• HOW TO COMPLETE THIS TASK
Quote the material below exactly as written, from the first line to the line that holds "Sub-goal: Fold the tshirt", endpoints included.

• DATA BELOW

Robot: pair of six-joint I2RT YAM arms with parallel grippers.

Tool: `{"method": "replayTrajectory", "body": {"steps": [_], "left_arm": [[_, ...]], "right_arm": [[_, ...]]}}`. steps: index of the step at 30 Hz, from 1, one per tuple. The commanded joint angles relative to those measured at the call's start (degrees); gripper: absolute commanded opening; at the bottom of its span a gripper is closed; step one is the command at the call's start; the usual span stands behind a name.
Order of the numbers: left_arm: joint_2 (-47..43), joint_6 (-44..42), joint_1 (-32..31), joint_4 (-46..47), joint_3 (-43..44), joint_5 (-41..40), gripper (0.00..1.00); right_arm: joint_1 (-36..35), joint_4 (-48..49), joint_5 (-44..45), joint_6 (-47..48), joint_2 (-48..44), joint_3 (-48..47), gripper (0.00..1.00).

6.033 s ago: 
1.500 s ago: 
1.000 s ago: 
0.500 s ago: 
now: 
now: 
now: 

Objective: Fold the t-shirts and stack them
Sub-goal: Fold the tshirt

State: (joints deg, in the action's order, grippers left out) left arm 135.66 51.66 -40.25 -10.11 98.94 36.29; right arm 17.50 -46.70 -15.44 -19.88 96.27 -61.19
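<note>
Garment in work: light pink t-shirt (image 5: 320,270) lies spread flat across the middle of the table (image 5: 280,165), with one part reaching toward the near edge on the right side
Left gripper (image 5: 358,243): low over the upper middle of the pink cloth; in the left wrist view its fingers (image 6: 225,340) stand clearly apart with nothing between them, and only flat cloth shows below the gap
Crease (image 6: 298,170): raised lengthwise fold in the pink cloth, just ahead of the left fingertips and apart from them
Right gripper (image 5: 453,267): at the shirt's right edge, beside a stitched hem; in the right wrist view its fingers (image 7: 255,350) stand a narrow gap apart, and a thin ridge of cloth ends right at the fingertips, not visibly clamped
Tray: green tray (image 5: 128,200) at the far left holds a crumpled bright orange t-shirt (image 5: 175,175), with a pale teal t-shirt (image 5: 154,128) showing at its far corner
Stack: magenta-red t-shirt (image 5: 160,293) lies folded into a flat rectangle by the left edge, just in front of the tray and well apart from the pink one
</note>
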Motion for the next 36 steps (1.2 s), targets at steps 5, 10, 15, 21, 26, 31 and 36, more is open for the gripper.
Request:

• WORKED SOLUTION
Robot: pair of six-joint I2RT YAM arms with parallel grippers.

Tool: `{"method": "replayTrajectory", "body": {"steps": [_], "left_arm": [[_, ...]], "right_arm": [[_, ...]]}}`. steps: index of the step at 30 Hz, from 1, one per tuple. The commanded joint angles relative to those measured at the call's start (degrees); gripper: absolute commanded opening; at the bottom of its span a gripper is closed; step one is the command at the call's start; the usual span stands behind a name.
Order of the numbers: left_arm: joint_2 (-47..43), joint_6 (-44..42), joint_1 (-32..31), joint_4 (-46..47), joint_3 (-43..44), joint_5 (-41..40), gripper (0.00..1.00); right_arm: joint_1 (-36..35), joint_4 (-48..49), joint_5 (-44..45), joint_6 (-47..48), joint_2 (-48..44), joint_3 (-48..47), gripper (0.00..1.00).

6.033 s ago: 
1.500 s ago: 
1.000 s ago: 
0.500 s ago: 
now: 
now: 
now: 

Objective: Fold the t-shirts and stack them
Sub-goal: Fold the tshirt

The exercise has been answered, and the work is done.